Bill C-18 | The NFU says the bill gives multinationals massive rights to ‘extract vast amounts of money from farmers’
A federal bill that proposes numerous changes to Canada’s Plant Breeders’ Rights Act has passed third reading in the House of Commons.
Bill C-18, the Agricultural Growth Act, was read for a third and final time in the House of Commons Nov. 24.
The bill now requires Senate approval and royal assent before it becomes law.
Bill C-18 is an omnibus bill that proposes amendments to nine existing pieces of federal legislation: the Plant Breeders’ Rights Act, the Feeds Act, the Fertilizers Act, the Seeds Act, the Health of Animals Act, the Plant Protection Act, the Agriculture and Agri-Food Administrative Monetary Penalties Act, the Agricultural Marketing Programs Act and the Farm Debt Mediation Act.
Among the bill’s most notable elements are provisions to update Canada’s Plant Breeders’ Rights Act to ensure that it conforms to an international treaty known as UPOV 91.
It would give seed companies and publicly funded plant breeding institutions greater proprietary control over new seed varieties they develop and commercialize.
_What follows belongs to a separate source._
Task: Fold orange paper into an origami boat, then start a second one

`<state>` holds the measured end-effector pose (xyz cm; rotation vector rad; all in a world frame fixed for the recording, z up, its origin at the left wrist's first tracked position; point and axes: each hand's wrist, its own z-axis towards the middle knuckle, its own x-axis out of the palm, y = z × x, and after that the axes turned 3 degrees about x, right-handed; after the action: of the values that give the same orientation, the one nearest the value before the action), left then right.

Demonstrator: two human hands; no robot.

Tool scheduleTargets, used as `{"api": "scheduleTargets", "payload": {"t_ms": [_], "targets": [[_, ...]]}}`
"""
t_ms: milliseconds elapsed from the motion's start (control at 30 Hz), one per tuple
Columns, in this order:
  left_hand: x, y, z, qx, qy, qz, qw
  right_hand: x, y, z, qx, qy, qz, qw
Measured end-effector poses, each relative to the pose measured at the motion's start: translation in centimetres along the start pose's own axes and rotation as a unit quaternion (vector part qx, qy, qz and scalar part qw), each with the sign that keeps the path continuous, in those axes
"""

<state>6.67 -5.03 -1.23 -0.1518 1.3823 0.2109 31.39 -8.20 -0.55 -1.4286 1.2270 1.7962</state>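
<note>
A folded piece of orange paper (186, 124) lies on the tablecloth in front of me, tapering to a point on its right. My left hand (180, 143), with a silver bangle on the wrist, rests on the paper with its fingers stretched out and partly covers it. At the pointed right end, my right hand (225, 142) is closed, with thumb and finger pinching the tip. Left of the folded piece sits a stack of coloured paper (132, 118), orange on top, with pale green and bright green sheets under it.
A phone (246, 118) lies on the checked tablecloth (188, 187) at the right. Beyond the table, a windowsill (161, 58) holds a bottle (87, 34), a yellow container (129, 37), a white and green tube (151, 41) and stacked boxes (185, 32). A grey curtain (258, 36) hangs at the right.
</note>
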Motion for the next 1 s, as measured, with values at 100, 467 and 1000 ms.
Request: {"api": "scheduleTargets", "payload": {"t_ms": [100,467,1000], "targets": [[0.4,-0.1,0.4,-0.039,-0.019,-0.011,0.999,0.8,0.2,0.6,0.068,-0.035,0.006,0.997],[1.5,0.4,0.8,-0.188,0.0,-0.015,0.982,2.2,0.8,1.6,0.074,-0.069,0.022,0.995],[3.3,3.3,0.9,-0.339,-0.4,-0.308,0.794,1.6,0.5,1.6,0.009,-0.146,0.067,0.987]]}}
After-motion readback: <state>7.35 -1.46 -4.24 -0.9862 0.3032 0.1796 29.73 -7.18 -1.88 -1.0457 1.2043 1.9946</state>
As well, it would increase PBR protection over new seed varieties to 20 years from 18 and give PBR holders more opportunities to collect revenue on their new seed products and generate profits from their plant breeding investments.
PBR protections are voluntary in Canada. Plant breeders that qualify must apply for them.
The proposed PBR rule changes would apply only to seed varieties that have not yet been registered for commercial production.
Existing PBR rules would be grandfathered and continue to apply to varieties that have already been granted PBR protection.
Supporters of Bill C-18, including federal agriculture minister Gerry Ritz, say an updated PBR Act will encourage investment in plant breeding and give Canadian farmers access to improved new plant varieties that produce higher yields and bigger farm gate profits.
“The Agricultural Growth Act will attract unprecedented investment into research and innovation and will give Canadian farmers the competitive advantage they need to succeed in the global market,” Ritz said.
“I encourage the Senate to stand with farmers by passing this important legislation as quickly as possible.”
Opponents say the proposed changes will give Ottawa the ability to restrict farmers’ ability to save and re-plant seed on their own farms, a concept known as farmer’s privilege.
The proposed changes will also give seed companies that acquire PBR rights additional opportunities to collect revenue from farmers, opponents argue.
In a Nov. 25 news release, the National Farmers Union called Bill C-18 another example of federal legislation that supports big business at the expense of Canadian farmers.
The NFU release called UPOV 91 “one of the most farmer unfriendly mechanisms” the organization has ever seen.
“Bill C-18 gives seed breeders — increasingly large multinational companies — massive new rights over seed along with the power to extract vast amounts of money from farmers,” said NFU vice-president Ann Slater.
Bill C-18 reaffirms a farmer’s right to save and replant farm saved seed, but it also contains provisions that would allow Ottawa to amend or remove farmer’s privilege through regulatory changes that require ministerial approval rather than parliamentary consent.
Ottawa has indicated it will not restrict the farmer’s privilege unless a thorough industry-wide consultation has been conducted and the interests of all stakeholders have been carefully considered.
Ritz challenged suggestions that farmer’s privilege would be eroded while testifying before the standing agriculture committee.
Under Bill C-18, “the farmer’s right to save seed for future planting is protected and includes storage and/or cleaning of the seed,” Ritz told MPs Oct. 9.
Bill C-18 could also open the door to the possible introduction of new revenue collection methods, including end point royalties, also know as EPRs.
They would allow seed companies, including PBR holders, to collect revenue on harvested grain, as long those fees have not collected previously in the production cycle.
EPRs are already used in some UPOV member countries, including Australia and France. In those countries, EPR rates are normally $2 to $4 per tonne and are applied to commercial grain at the point of delivery.
Under an amended PBR Act, Canada could approve the use of end-point royalties through ministerial approval by following established regulatory processes.
Ottawa has said that the use of EPRs would be approved in Canada only after “extensive consultation with all affected stakeholders, on a crop-by-crop basis.”